= Timothy Bedel =

American politician

Timothy Bedel (1737 – February 24, 1787) was a soldier and local leader prominent in the early history of New Hampshire and Vermont.

Bedel was born in Salem, New Hampshire. During the French and Indian War he served as a lieutenant in the New Hampshire Provincial Regiment at Fort at Number 4, Crown Point, Fortress Louisbourg, the capture of Quebec and later at the capture of Havana, Cuba. Bedel served in the New Hampshire colonial and state assembly during and after the war and was elected to the break away assembly to create New Connecticut which became known as the Vermont Republic.

Bedel and his wife Elizabeth had a son named Moody Bedel, born on May 12, 1764, who became a brigadier general during the War of 1812. Moody Bedel held a grant of land in Northern New Hampshire, known as Bedel's Grant. Subsequently the area was settled by John Haynes and others and the Indian Stream Republic (1785–1842) was formed in the area that is now Pittsburgh, New Hampshire. Moody Bedel's son John Bedel was a brigadier general of volunteers during the American Civil War.
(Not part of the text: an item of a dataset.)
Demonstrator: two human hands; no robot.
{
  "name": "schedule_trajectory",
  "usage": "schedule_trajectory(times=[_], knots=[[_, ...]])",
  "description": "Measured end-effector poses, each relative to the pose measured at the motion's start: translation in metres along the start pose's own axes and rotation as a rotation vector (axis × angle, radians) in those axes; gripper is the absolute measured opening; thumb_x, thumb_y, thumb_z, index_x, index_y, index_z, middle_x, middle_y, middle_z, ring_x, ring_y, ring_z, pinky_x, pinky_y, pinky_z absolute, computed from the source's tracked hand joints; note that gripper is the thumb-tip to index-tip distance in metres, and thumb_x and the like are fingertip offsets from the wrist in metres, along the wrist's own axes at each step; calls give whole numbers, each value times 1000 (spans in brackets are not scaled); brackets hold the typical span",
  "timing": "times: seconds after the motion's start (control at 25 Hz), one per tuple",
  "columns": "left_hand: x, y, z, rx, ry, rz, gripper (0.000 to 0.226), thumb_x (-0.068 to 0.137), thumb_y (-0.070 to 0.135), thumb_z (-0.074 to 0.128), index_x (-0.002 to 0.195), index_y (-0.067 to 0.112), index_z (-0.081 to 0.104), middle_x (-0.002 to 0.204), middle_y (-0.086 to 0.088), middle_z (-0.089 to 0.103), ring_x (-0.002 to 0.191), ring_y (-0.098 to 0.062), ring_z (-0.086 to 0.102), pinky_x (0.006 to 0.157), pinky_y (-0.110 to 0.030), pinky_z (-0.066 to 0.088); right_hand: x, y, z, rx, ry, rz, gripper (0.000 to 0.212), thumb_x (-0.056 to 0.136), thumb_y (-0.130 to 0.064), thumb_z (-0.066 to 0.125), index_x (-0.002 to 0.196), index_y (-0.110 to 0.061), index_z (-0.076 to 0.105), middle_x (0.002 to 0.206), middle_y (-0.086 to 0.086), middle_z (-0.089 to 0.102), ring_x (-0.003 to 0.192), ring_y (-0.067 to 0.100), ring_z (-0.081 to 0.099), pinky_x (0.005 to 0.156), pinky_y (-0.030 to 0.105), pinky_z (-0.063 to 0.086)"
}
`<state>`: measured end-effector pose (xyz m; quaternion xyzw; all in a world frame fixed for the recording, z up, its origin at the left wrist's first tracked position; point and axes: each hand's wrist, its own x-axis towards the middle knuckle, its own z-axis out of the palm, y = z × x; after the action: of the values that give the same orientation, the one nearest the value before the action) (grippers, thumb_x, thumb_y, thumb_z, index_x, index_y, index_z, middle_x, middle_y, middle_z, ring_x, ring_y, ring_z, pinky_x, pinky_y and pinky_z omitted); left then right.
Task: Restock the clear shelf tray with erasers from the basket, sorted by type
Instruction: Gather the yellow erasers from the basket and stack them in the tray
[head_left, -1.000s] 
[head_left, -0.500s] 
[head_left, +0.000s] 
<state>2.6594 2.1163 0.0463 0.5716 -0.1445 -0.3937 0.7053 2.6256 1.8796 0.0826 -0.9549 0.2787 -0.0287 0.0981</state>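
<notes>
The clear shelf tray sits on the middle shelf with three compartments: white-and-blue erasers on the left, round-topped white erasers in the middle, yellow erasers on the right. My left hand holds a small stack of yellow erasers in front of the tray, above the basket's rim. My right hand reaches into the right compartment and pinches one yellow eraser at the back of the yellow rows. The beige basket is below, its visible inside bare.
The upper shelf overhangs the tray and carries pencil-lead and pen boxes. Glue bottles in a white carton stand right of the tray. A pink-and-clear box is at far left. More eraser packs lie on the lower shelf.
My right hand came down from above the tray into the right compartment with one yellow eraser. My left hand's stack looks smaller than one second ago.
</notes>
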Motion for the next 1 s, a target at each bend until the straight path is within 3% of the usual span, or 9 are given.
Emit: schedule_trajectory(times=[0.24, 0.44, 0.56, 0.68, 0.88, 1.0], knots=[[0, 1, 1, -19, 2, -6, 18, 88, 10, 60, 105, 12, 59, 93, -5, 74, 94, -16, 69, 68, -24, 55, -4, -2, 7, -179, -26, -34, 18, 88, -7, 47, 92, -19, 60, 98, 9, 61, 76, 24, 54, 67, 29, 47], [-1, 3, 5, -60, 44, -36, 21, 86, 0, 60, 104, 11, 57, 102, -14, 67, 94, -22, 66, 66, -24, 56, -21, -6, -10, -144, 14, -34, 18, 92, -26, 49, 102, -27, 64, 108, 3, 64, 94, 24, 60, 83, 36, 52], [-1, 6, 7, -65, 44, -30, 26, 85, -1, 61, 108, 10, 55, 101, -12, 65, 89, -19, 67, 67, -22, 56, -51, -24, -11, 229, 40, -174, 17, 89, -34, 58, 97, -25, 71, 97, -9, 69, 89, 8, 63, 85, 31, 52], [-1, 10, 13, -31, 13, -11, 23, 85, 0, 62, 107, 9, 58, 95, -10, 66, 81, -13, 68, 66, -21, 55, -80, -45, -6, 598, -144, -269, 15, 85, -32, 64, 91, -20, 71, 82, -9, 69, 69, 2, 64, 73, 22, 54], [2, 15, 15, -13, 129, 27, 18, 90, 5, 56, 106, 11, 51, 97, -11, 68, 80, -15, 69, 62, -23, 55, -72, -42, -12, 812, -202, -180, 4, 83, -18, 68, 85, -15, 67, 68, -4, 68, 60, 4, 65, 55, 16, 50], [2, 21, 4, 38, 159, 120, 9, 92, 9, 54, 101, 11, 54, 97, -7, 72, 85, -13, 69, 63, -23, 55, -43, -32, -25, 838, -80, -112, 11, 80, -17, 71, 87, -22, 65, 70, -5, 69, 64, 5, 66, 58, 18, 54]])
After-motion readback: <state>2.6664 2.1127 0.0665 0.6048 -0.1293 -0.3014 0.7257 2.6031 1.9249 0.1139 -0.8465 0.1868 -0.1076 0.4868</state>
Bedel lived in Bath, New Hampshire between 1769 and 1775.

==American Revolution==
On May 26, 1775, Timothy Bedel, a member of the New Hampshire provincial assembly representing Bath, was appointed to command a company of rangers to be raised at Coos, New Hampshire (an Abenaki name for a place variously spelled cowasuk, cohos, or Koes), a military command located in Haverhill, New Hampshire and Newbury, Vermont where natives gathered to transport people and goods into Canada.

Bedel recruited a unit which quickly grew into a regiment of eight companies. He became a colonel in the New Hampshire militia to protect the northern frontier of New Hampshire in an area of disputed land Grants between Fort at Number 4 and Crown Point. A contemporary soldier of the French and Indian War with whom he served, William Stark, an older brother of John Stark, also wanted this command, and when turned down William Stark joined the British Army.

Bedel's Regiment joined the Continental Army during the Invasion of Canada. Bedel saw action at the Siege of Fort St. Jean. When his unit arrived he was the senior regimental commander. His command was criticized by General Richard Montgomery for overspending and wasting of provisions, particularly rum.

He missed the Battle of the Cedars while he was ill at the hospital at Lachine, Quebec. At The Cedars, most of Bedel's Regiment was captured by the British and their Native American allies. Eight days later his men were exchanged for British soldiers captured at the St. Jean. Both Bedel and his second-in-command, Major Isaac Butterfield, were court-martialed for the disaster at The Cedars. Bedel was found not guilty, while Butterfield was found guilty of cowardice. Bedel's Regiment was disbanded on January 1, 1777, when enlistments expired.

He recruited a series of ranger regiments for New Hampshire. Part of his command became part of the Green Mountain Boys at the Battle of Quebec.

Bedel served as a first lieutenant in a militia regiment at the Battle of Bennington under General John Stark, became a staff officer for Generals Philip Schuyler and Horatio Gates at Saratoga concerning Indian affairs, and was restored to regimental command. On December 11, 1779, General George Washington ordered Colonel Bedel to raise another regiment at Coos to help Colonel Moses Hazen and General Jacob Bayley in the construction of a possible invasion route to Canada and to conduct an investigation of misconduct and fraud against the Continental Army Quartermaster at Coos, New Hampshire.

==Later years==
After the war, Bedel worked unsuccessfully to have lands in northern New Hampshire and Vermont granted to Abenakis who had sided with the United States during the war.

Some early histories state that Bedel became a general in the New Hampshire, Vermont, or New York militia, but historian Albert Batchellor could find no evidence of this and believed it to be an error because Bedel was always addressed by his contemporaries as "Colonel". Bedel died in Haverhill, New Hampshire.